There are indeed more topics to mull over, such as the relationship between kde-runtime and kdelibs. What goes into kde-runtime and what goes into kdelibs is pretty well defined these days: build dependencies go into kdelibs, runtime dependencies go into kde-runtime. However, when it comes to dependencies and use cases between these two modules, what then?

Or how about the icons situation: we have a large chunk of very high quality icons .. but do we need to install them all together, or can they be modularized as well, e.g. into "in the icon spec", "also needed by kdelibs", "needed in the workspace" and "used by specific apps"?

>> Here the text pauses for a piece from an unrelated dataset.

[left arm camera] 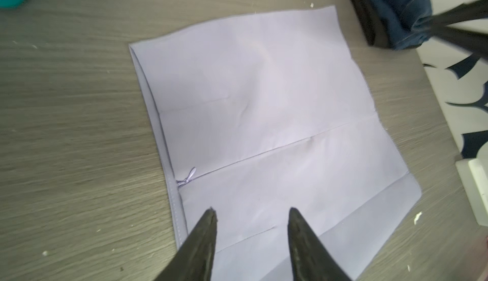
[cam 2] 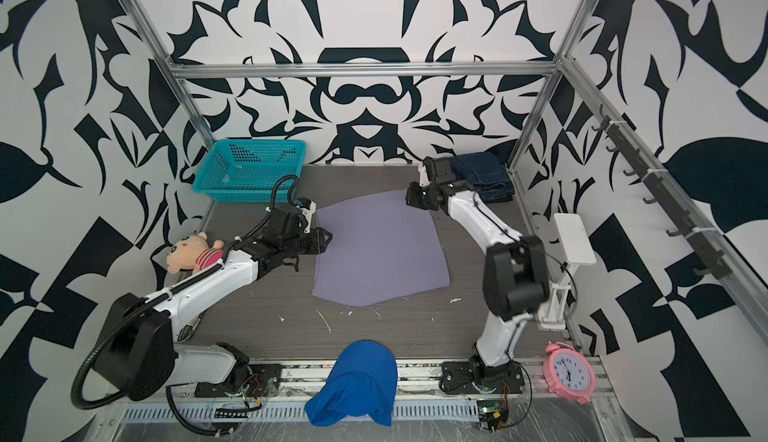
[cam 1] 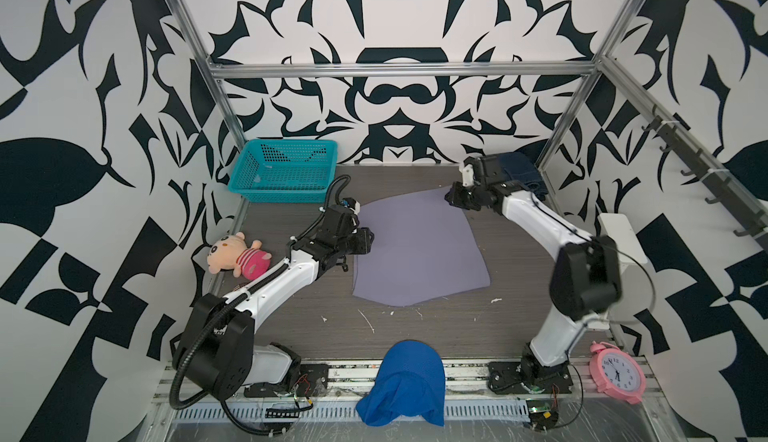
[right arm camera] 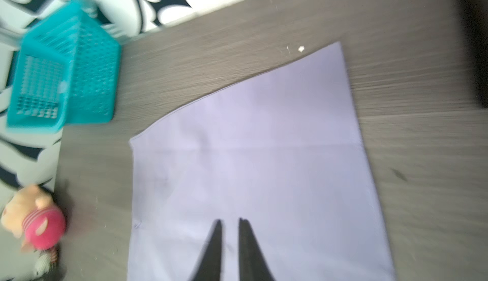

How do we best prep the KDE Platform for QtQuick? Several parts of that answer were worked on at the recent KDE Mobile developer sprint, and we have code to show for it. Where do we go from there?

If you are a library developer, a packager or an app developer: what topics related to modularity can you think of?

These are the kinds of questions that swirl around the exciting life and times of a KDE library developer. It's the kind of querying we'll press upon ourselves in the amazing alpine environment of Switzerland's Valais region in June. Our work in 2011 will be tinted by the answers and ideas that sprout out of these lines of thought.

If you've ever pondered getting your hands dirty and your feet wet (or other body-in-substance metaphors ;) with KDE platform and library development, there's probably never been a better time to do so. For the curious, we coordinate most day-to-day development of the libraries on kde-core-devel@kde.org, use the "kdelibs" group on reviewboard.kde.org for patches and hang out in #kde-devel on irc.freenode.net.

For those of us already foot, knee, waist or neck deep in the code, we owe it to our selves, our code and our users to think about the above and take action to push the state of our art. It's a path to more users of our libraries (which also means more contributors!) as well as a way to embrace more of the Qt ecosystem and in turn be embraced right back.